**What to do**
Write out the whole listing below so that every line matches exactly.

++++ Data section ++++

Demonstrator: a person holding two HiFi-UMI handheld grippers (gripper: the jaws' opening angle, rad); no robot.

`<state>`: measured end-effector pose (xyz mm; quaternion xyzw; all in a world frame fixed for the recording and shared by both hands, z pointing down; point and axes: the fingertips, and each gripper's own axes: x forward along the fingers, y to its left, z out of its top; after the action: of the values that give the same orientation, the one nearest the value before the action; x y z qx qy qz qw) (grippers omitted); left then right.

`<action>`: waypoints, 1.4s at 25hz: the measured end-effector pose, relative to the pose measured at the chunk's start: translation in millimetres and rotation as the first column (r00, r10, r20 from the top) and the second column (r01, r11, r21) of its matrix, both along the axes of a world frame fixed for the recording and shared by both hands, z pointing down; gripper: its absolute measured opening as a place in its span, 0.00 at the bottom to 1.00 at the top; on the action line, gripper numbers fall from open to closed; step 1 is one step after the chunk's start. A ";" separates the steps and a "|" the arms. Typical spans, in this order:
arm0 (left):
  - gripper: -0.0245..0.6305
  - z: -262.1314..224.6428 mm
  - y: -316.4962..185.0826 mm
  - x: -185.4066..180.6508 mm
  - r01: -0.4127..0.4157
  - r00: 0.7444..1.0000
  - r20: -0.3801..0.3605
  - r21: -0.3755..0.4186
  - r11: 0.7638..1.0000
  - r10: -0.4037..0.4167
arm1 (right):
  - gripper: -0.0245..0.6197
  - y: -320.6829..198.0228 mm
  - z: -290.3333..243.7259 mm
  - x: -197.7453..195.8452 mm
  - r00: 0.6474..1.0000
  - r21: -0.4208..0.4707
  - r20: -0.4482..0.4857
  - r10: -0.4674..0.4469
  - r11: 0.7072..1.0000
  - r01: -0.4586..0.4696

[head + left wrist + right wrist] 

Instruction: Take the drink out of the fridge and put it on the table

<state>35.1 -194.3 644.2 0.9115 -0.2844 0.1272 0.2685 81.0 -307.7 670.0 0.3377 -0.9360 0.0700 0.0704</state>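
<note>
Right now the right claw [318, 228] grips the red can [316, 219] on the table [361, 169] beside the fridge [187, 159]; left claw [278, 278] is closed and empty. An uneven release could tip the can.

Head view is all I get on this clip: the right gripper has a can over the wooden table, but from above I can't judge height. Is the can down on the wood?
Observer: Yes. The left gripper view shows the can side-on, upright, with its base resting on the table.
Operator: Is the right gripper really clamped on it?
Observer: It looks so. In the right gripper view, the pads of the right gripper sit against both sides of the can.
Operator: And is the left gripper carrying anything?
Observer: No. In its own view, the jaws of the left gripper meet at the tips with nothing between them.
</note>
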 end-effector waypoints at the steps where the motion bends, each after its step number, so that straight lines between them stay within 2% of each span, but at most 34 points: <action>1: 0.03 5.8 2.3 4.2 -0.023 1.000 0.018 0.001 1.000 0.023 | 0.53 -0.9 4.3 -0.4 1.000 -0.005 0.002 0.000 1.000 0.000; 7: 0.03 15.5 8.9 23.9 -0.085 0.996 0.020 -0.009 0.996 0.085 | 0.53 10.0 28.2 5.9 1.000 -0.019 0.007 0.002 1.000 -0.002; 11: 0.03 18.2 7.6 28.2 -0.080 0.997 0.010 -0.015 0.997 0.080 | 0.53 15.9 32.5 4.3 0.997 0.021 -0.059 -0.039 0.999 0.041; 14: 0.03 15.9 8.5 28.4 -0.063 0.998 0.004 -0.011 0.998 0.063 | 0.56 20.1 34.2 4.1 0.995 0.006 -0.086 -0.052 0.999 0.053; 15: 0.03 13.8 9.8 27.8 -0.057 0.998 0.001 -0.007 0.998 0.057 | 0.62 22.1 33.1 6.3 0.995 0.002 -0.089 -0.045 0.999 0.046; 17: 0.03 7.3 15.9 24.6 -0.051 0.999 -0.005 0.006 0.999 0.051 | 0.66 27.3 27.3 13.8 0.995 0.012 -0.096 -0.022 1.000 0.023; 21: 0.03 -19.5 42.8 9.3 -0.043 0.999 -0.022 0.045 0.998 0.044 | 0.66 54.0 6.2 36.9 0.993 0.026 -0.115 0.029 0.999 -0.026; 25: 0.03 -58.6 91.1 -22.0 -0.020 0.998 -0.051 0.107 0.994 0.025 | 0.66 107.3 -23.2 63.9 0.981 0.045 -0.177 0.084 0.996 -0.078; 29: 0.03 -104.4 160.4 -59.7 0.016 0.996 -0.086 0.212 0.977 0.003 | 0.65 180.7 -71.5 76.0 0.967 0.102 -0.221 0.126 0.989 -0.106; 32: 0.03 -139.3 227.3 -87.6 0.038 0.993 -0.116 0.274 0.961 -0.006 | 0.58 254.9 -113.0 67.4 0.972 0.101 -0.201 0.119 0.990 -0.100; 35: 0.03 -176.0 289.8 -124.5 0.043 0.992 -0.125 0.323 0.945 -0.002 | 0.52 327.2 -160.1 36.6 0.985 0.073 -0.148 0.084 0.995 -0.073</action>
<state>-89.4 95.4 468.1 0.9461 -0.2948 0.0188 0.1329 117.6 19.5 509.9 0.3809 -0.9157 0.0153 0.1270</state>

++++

**Exercise result**
Demonstrator: a person holding two HiFi-UMI handheld grippers (gripper: the jaws' opening angle, rad); no robot.

`<state>`: measured end-effector pose (xyz mm; quaternion xyzw; all in a world frame fixed for the recording and shared by both hands, z pointing down; point and axes: the fingertips, and each gripper's own axes: x forward along the fingers, y to its left, z out of its top; after the action: of the values that give the same orientation, the one nearest the value before the action; x y z qx qy qz qw) (grippers omitted); left then right.

`<action>`: waypoints, 1.4s at 25hz: the measured end-effector pose, relative to the pose measured at the chunk's start: translation in millimetres and rotation as the first column (r00, r10, r20 from the top) and the second column (r01, r11, r21) of its matrix, both along the axes of a world frame fixed for the recording and shared by both hands, z pointing down; gripper: its absolute measured opening as a place in its span, 0.00 at the bottom to 1.00 at the top; on the action line, gripper numbers fall from open to closed; step 1 is one step after the chunk's start. A ";" separates the steps and a "|" the arms. Typical spans, in this order:
arm0 (left):
  - gripper: -0.0245..0.6305
  - z: -262.1314..224.6428 mm
  - y: -316.4962..185.0826 mm
  - x: -185.4066..180.6508 mm
  - r01: -0.4127..0.4157
  - r00: 0.7444..1.0000
  - r20: -0.3801..0.3605
  - r21: -0.3755..0.4186
  - r11: 0.7638..1.0000
  - r10: -0.4037..0.4167
arm1 (right):
  - gripper: -0.0245..0.6197
  - y: -320.6829..198.0228 mm
  - z: -290.3333..243.7259 mm
  - x: -197.7453..195.8452 mm
  - r00: 0.6474..1.0000
  - r21: -0.4208..0.4707
  - r20: -0.4482..0.4857
  - r10: -0.4674..0.4469
  - r11: 0.7072..1.0000
  - r01: -0.4586..0.4696

[head + left wrist + right wrist] 

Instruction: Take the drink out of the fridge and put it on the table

<state>35.1 -194.3 644.2 0.9115 -0.2844 0.1272 0.2685 81.0 -307.7 670.0 0.3377 -0.9360 0.0700 0.0704</state>
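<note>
Right now the right claw [318, 228] grips the red can [316, 219] on the table [361, 169] beside the fridge [187, 159]; left claw [278, 278] is closed and empty. An uneven release could tip the can.

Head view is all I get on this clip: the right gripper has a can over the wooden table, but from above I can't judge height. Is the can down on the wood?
Observer: Yes. The left gripper view shows the can side-on, upright, with its base resting on the table.
Operator: Is the right gripper really clamped on it?
Observer: It looks so. In the right gripper view, the pads of the right gripper sit against both sides of the can.
Operator: And is the left gripper carrying anything?
Observer: No. In its own view, the jaws of the left gripper meet at the tips with nothing between them.
</note>
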 end-effector waypoints at the steps where the motion bends, each after its step number, so that straight lines between them stay within 2% of each span, but at most 34 points: <action>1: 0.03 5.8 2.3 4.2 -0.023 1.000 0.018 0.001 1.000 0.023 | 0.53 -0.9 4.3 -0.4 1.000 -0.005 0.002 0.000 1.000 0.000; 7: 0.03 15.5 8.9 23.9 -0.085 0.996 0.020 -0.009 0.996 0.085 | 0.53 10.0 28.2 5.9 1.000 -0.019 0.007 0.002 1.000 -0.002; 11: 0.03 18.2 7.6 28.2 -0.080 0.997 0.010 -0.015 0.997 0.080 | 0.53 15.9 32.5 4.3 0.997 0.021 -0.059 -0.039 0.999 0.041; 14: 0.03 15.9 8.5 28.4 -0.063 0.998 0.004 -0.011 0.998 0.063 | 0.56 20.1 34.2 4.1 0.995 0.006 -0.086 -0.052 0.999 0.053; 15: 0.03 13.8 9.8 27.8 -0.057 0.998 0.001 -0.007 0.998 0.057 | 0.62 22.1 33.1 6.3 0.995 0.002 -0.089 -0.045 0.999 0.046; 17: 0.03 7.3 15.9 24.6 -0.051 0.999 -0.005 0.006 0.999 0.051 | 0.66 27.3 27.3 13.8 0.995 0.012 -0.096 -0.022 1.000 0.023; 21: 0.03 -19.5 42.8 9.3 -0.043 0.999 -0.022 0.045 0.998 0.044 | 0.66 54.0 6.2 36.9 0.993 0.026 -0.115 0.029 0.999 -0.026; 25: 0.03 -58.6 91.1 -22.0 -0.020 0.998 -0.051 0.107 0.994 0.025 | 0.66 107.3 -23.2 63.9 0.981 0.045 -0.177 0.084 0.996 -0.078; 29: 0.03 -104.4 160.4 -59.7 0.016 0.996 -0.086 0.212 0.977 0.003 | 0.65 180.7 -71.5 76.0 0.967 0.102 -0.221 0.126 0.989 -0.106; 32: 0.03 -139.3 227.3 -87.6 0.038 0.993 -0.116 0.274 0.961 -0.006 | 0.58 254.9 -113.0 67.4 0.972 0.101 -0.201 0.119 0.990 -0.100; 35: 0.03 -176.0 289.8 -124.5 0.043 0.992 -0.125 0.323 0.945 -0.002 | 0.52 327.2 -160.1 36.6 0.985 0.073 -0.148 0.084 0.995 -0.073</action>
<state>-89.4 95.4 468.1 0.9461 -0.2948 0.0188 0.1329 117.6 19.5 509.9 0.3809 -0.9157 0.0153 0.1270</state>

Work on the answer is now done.